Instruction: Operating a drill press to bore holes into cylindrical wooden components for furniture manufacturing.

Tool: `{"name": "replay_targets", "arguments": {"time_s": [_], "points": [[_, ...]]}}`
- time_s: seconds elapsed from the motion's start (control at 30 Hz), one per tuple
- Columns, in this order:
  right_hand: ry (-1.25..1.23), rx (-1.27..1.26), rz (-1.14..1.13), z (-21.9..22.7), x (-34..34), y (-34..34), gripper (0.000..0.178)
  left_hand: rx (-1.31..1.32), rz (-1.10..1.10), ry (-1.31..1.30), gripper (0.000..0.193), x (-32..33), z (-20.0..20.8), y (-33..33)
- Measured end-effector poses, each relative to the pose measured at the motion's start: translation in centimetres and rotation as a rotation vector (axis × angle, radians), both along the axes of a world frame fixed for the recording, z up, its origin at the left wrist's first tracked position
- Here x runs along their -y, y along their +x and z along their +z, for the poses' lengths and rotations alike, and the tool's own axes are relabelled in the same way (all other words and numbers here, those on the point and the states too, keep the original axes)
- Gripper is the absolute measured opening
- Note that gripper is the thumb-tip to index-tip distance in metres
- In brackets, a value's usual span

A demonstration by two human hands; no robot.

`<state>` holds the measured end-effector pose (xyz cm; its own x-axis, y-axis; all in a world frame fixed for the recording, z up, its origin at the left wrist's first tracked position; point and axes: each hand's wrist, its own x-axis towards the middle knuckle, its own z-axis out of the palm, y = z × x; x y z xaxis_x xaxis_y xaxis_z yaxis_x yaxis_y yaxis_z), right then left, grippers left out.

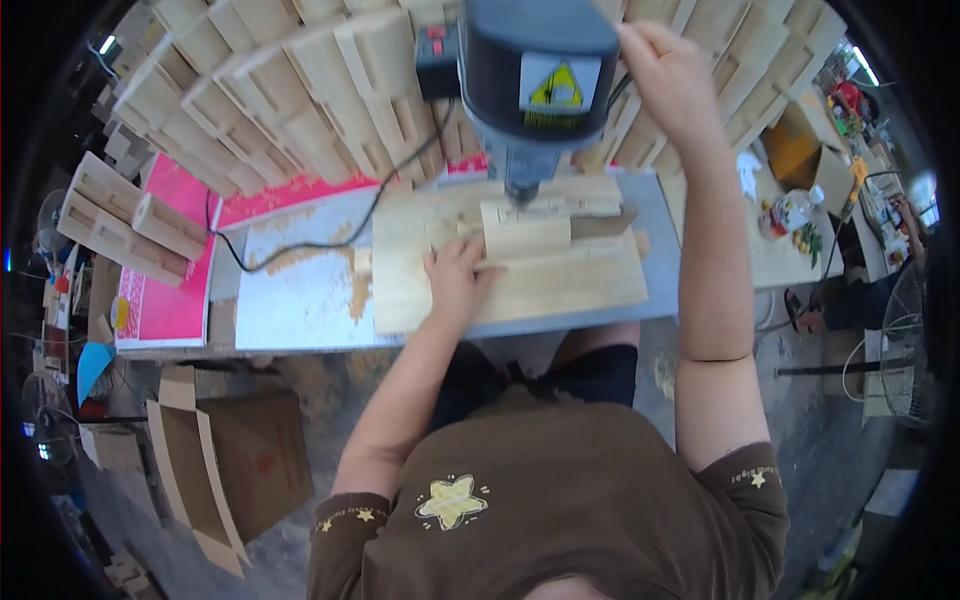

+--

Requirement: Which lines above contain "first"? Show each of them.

Exercise answer:
- Measured end-effector poses, each relative to the pose measured at the motion's start: translation in centimetres and rotation as a rotation vector (axis × angle, radians), both along the axes of a world frame fixed for the recording, z up, its origin at the left wrist's first tracked position
`<state>` holds the measured end-effector pose (xyz cm; its own x-axis, y-axis; all in a world frame fixed for the recording, z up, its origin at the left wrist's first tracked position; point and axes: each hand's wrist, its own x-axis towards the middle knuckle, its own z-axis out of the palm, y = z × x; x y z xaxis_x xaxis_y xaxis_z yaxis_x yaxis_y yaxis_z), right then left, grippers left out.

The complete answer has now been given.